*WORK ORDER*: Everything in the listing below should be repeated exactly, apart from the pictures.

*PROVIDED MATERIAL*:
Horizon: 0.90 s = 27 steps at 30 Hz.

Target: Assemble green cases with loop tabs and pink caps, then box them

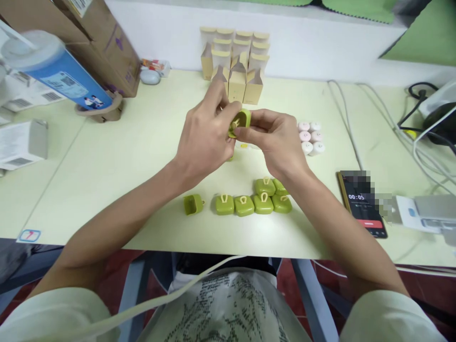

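Above the middle of the pale table (107,156), my left hand (206,133) and my right hand (276,140) are both closed around one small green case (241,121) with a cream loop on it. Fingertips of both hands pinch it from either side. Nearer to me, several more green cases (261,199) lie in a row, two stacked behind the row. One green case (193,204) lies apart to the left, on its side. Several small pink and white round items (310,137) sit just right of my right hand.
Several small tan cartons (237,61) stand grouped at the far edge. Cardboard boxes (103,42) and a blue-labelled pack (57,71) fill the far left. A phone (361,204) showing a timer lies at right, with cables (370,118) and devices beyond.
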Tool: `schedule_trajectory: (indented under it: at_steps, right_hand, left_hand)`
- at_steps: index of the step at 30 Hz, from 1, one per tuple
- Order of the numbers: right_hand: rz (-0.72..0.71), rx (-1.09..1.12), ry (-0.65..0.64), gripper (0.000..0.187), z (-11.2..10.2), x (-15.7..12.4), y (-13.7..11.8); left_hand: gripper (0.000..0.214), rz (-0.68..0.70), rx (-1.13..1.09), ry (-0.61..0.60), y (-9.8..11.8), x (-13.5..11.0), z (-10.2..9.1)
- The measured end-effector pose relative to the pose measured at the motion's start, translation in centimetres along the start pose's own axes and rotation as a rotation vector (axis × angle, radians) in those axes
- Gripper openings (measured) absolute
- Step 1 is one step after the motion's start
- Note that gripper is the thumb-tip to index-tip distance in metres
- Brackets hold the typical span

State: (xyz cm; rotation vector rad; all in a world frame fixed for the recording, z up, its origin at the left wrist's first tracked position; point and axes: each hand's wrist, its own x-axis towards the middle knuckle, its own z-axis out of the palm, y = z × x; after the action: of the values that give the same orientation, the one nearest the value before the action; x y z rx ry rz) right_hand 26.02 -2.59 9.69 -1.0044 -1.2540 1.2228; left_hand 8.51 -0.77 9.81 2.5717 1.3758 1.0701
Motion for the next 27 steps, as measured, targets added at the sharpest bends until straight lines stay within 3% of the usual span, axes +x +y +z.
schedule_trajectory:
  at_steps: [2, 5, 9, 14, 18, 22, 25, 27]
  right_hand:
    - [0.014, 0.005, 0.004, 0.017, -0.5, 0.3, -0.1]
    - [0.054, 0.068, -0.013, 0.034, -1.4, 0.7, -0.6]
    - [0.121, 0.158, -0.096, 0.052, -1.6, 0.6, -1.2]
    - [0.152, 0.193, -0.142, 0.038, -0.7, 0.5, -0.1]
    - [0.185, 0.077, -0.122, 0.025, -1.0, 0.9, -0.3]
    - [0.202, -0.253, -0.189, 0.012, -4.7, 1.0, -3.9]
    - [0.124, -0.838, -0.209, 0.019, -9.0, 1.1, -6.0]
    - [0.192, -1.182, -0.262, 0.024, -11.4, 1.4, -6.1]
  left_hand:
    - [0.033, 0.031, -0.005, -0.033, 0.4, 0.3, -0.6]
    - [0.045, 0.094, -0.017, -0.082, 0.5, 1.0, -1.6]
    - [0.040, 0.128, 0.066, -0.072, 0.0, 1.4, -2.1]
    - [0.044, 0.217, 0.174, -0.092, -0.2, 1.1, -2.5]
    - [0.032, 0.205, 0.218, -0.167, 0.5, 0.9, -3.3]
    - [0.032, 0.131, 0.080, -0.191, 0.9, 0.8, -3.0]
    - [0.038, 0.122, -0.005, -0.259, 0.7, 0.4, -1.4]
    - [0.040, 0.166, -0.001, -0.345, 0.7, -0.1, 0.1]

*TASK RESPONSE*:
Horizon: 0.90 s = 27 steps at 30 Hz.

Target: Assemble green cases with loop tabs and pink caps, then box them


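Above the middle of the pale table (107,156), my left hand (206,133) and my right hand (276,140) are both closed around one small green case (241,121) with a cream loop on it. Fingertips of both hands pinch it from either side. Nearer to me, several more green cases (261,199) lie in a row, two stacked behind the row. One green case (193,204) lies apart to the left, on its side. Several small pink and white round items (310,137) sit just right of my right hand.
Several small tan cartons (237,61) stand grouped at the far edge. Cardboard boxes (103,42) and a blue-labelled pack (57,71) fill the far left. A phone (361,204) showing a timer lies at right, with cables (370,118) and devices beyond.
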Tool: `schedule_trajectory: (indented under it: at_steps, right_hand, left_hand)`
- at_steps: index of the step at 30 Hz, from 1, one per tuple
- Order of the numbers: right_hand: rz (-0.72..0.71), rx (-1.09..1.12), ry (-0.65..0.64), gripper (0.000..0.187), z (-11.2..10.2), x (-15.7..12.4), y (-13.7..11.8); left_hand: gripper (0.000..0.214), rz (-0.68..0.70), rx (-1.13..1.09), ry (-0.61..0.60), y (-9.8..11.8), x (-13.5..11.0), z (-10.2..9.1)
- The measured end-effector pose relative to the pose measured at the motion's start, translation in centimetres along the start pose's own axes and rotation as a rotation vector (axis × angle, radians) in those axes
- Gripper openings (measured) absolute
- Step 1 is one step after the motion's start
- Note that gripper is the thumb-tip to index-tip distance in metres
- Brackets hold the typical span

State: (xyz cm; rotation vector rad; all in a world frame fixed for the recording, z up, its origin at the left wrist's first tracked position; point and axes: each hand's wrist, its own x-axis towards the middle knuckle, its own z-axis out of the palm, y = z × x; after the action: of the values that give the same orientation, the one nearest the value before the action; x y z rx ry rz) right_hand 26.02 -2.59 9.69 -1.0044 -1.2540 1.2228; left_hand 8.51 -0.77 9.81 2.5717 1.3758 1.0701
Motion for the next 27 steps, as measured, targets added at the sharpest bends until straight lines stay within 3% of the usual span, axes +x +y +z.
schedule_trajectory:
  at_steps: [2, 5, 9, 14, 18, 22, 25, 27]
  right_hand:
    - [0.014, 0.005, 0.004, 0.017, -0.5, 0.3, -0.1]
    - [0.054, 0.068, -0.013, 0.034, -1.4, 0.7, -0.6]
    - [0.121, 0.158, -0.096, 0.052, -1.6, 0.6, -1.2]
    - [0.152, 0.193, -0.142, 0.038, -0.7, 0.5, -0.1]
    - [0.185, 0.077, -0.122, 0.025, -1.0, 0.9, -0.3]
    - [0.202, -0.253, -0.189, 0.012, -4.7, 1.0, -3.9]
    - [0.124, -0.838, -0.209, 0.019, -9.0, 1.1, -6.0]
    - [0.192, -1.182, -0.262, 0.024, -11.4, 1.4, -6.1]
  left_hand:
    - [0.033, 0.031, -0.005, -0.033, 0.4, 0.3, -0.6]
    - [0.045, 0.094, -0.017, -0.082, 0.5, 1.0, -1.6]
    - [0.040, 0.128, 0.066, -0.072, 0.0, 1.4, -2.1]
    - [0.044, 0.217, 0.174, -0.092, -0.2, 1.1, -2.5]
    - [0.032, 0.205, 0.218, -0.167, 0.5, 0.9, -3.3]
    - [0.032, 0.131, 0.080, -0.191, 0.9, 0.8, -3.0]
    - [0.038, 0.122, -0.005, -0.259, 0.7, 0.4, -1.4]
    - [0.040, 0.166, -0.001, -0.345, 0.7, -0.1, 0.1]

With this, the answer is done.